Oligomeric Regulation of Ribonucleotide Reductase (RNR) by Antileukemic Nucleotides

Human RNR (hRNR) is the rate‐limiting enzyme for the de novo dNTP synthesis required for DNA replication and repair. hRNR activity is positively correlated with cancer cell proliferation and nucleotide analogs that can suppress hRNR activity such as gemcitabine and clofarabine (ClF) are proven effective in chemotherapy. However, the precise mechanisms by which many of the nucleoside prodrugs inhibit hRNR are unknown in most cases. The active hRNR is minimally an α 2 β 2 holocomplex. Leukemia drug ClF is shown to inhibit hRNR through persistent hexamerization of α (α 6 ) without requiring β. We hypothesize that α hexamerization is a universal mechanism by which antileukemic nucleotides inhibit hRNR, ultimately presenting a powerful small‐molecule approach to regulate hRNR. To test this hypothesis, I have sought to establish the mechanisms of hRNR inhibition by two additional clinically used nucleoside prodrugs—cladribine (CLA) and fludarabine (FLU).
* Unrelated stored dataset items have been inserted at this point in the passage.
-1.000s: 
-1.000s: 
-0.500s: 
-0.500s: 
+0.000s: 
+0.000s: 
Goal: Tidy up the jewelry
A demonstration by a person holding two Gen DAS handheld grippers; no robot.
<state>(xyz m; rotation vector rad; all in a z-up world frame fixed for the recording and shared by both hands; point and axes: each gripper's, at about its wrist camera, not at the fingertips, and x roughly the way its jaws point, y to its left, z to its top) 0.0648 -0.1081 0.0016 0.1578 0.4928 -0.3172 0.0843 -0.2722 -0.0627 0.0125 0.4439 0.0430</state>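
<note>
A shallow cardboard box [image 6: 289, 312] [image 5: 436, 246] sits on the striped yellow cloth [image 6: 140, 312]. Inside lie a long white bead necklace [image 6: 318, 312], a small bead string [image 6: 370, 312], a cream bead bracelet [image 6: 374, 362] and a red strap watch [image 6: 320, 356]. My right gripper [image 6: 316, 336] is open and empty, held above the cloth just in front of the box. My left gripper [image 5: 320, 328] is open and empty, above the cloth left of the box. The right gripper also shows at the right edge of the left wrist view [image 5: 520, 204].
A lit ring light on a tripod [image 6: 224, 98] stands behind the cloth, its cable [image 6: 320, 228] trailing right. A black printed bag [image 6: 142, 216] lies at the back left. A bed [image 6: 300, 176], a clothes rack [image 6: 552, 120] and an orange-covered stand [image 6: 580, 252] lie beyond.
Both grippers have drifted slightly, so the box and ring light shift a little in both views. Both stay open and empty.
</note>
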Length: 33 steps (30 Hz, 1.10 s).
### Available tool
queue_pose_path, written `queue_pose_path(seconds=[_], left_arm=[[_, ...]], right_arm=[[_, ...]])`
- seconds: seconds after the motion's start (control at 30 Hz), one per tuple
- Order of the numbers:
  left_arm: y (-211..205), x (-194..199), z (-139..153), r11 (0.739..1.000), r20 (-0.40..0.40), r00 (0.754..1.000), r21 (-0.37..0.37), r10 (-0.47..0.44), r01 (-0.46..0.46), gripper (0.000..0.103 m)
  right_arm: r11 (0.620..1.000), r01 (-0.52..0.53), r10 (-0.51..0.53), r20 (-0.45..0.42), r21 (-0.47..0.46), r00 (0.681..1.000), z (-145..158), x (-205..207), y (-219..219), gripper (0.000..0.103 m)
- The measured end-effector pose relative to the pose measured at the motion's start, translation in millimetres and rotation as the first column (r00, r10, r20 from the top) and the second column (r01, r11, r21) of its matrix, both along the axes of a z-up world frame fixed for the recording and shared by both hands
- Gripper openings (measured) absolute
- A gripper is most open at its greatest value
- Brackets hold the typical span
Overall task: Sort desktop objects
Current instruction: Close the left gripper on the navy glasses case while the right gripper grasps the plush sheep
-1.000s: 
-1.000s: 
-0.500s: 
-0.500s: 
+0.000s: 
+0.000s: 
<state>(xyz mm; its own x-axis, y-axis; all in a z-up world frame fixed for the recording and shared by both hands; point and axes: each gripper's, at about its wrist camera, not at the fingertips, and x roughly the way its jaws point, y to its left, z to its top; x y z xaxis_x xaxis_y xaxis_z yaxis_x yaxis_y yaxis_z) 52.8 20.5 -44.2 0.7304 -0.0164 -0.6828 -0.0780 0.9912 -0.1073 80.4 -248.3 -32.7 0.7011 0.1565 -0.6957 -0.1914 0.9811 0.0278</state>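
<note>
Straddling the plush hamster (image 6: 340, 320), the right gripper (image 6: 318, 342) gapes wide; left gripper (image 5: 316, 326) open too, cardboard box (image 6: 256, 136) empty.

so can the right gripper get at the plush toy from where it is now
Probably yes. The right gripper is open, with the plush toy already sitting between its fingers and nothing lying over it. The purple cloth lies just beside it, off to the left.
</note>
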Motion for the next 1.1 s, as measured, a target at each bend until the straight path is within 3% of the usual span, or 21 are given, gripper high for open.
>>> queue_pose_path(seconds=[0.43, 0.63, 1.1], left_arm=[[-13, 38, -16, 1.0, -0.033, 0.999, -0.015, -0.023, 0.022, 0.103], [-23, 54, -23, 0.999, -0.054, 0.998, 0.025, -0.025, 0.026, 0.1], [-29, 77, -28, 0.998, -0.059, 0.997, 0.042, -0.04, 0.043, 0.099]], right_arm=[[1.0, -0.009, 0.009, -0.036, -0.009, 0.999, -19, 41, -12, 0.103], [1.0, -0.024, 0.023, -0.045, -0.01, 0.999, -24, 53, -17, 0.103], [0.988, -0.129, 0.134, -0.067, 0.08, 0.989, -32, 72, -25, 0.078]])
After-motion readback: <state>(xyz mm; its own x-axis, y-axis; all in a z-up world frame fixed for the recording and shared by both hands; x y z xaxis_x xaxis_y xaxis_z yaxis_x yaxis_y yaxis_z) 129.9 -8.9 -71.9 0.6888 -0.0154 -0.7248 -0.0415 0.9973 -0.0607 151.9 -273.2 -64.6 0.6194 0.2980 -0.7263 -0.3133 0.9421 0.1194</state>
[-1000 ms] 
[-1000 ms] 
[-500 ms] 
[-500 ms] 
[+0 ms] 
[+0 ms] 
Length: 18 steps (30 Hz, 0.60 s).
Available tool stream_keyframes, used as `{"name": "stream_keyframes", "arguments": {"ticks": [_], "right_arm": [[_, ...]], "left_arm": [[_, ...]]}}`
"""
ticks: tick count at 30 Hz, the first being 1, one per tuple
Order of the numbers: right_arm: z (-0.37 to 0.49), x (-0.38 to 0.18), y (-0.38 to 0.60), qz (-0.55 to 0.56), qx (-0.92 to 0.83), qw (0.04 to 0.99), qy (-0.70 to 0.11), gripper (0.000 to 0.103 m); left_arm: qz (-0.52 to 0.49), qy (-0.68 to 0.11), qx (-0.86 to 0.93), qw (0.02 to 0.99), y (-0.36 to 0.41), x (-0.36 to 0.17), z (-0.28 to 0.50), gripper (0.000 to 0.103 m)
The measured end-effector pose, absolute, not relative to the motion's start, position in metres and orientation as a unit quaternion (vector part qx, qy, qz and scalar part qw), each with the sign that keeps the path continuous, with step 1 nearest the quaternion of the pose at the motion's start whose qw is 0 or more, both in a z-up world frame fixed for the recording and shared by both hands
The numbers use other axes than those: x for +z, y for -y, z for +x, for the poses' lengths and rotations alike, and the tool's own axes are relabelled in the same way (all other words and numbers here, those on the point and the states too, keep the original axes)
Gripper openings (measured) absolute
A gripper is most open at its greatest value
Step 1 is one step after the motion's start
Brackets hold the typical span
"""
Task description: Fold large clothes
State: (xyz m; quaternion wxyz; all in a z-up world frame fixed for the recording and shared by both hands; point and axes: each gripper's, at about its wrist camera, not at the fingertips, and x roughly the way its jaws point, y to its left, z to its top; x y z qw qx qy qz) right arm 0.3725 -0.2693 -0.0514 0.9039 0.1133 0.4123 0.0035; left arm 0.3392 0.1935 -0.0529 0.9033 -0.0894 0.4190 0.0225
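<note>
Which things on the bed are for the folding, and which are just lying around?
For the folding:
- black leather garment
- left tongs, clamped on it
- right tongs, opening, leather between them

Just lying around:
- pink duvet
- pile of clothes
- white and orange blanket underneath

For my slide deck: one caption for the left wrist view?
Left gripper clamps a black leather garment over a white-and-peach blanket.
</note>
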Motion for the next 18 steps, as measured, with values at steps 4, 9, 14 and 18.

My studies have revealed that di‐ and triphosphates are active forms of both drugs that reversibly inhibit hRNR. CLA nucleotides [CLAD(T)P] are more potent than FLU nucleotides [FLUD(T)P] ( K i = 0.8, 0.1, 4.9 and 6.6 µM, respectively). In all cases, enzyme inhibition is coupled to α 6 formation. We further validate in NIH‐3T3 cells stably expressing wild type α and hexamerization‐defective mutant α that hRNR inhibition by these nucleosides is directly correlated with oligomeric deregulation in cellular environment.